Brain Tumor Surgery to Remove Fluid
You might have surgery to drain a build up of fluid on your brain (hydrocephalus).
Build up of fluid
The fluid around the brain and spinal cord is called cerebrospinal fluid (CSF). Some brain tumours block the normal circulation of this fluid. Because it cannot drain away, the fluid builds up inside the skull and around the spinal cord.
This increases the pressure inside the head (intracranial pressure). This fluid on the brain is called hydrocephalus. It can cause symptoms, such as headaches and sickness.
To drain this fluid, you need to have a shunt put in during your operation. A shunt is a drainage tube. You might hear it called a ventricular catheter. Shunts are usually plastic and about 0.3cm (3mm) across. They have valves so that fluid can flow down from the brain but not back the other way.

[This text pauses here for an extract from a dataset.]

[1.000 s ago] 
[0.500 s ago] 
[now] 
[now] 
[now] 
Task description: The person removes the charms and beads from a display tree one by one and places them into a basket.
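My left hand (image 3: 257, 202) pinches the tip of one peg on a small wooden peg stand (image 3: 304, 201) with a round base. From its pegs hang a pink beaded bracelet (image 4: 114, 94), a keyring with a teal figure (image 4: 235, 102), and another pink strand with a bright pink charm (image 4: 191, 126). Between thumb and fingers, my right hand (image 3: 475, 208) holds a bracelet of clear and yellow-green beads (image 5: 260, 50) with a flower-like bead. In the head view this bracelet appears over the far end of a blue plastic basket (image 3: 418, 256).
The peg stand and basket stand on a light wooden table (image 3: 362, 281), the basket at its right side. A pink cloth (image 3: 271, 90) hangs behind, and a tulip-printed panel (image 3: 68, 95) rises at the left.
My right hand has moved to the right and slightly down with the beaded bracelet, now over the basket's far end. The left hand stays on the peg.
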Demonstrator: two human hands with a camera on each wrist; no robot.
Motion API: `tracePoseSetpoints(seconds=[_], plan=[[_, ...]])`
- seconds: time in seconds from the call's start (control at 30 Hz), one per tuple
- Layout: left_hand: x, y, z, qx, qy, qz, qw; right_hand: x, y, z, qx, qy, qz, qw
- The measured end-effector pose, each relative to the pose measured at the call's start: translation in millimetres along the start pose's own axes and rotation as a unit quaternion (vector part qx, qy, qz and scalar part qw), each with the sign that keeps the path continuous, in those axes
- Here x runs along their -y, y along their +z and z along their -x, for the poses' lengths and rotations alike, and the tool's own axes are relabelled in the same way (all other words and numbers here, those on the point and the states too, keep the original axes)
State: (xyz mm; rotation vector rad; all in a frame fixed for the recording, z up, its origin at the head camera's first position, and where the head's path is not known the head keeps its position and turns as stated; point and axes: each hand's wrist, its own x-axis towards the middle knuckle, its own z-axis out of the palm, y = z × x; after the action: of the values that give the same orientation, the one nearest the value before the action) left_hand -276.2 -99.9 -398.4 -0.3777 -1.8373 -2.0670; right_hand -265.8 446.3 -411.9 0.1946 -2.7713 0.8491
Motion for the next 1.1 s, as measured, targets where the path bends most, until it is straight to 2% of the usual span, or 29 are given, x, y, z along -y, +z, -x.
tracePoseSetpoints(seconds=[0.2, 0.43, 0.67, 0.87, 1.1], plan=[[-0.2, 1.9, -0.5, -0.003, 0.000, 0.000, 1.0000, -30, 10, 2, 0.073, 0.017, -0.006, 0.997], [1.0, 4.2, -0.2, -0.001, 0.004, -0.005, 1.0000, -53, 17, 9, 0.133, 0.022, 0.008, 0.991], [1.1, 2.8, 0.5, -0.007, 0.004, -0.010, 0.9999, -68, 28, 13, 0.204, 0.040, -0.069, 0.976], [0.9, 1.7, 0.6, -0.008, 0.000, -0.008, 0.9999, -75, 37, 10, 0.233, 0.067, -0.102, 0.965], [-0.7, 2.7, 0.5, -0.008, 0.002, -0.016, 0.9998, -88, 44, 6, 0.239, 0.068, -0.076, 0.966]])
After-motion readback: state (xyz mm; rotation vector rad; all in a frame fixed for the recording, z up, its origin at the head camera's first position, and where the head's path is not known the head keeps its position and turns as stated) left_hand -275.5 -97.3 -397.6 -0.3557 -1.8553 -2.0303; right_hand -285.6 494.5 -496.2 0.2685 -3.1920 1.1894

There are no outward signs that the shunt is there.
Shunts drain away the extra fluid from the ventricles of the brain, to other parts of the body, where it is harmlessly absorbed. The most common type is the ventriculo peritoneal shunt, which is a tube from the brain ventricles into the abdomen (tummy). Another type drains the fluid into the chest cavity.
You might have a shunt put in as a temporary measure. Or it might be permanent.
Possible problems with shunts
The shunt may become blocked or infected.
If your shunt is infected you might have:
- a headache
- rarely, a reddening of the skin over the path of the shunt (a red area tracking down your neck and chest for example)
If your shunt is infected you will need to have antibiotics.
If the shunt becomes blocked you might start to have the symptoms of raised pressure in the skull such as:
- neck stiffness
If your shunt becomes blocked you might need an operation to replace it.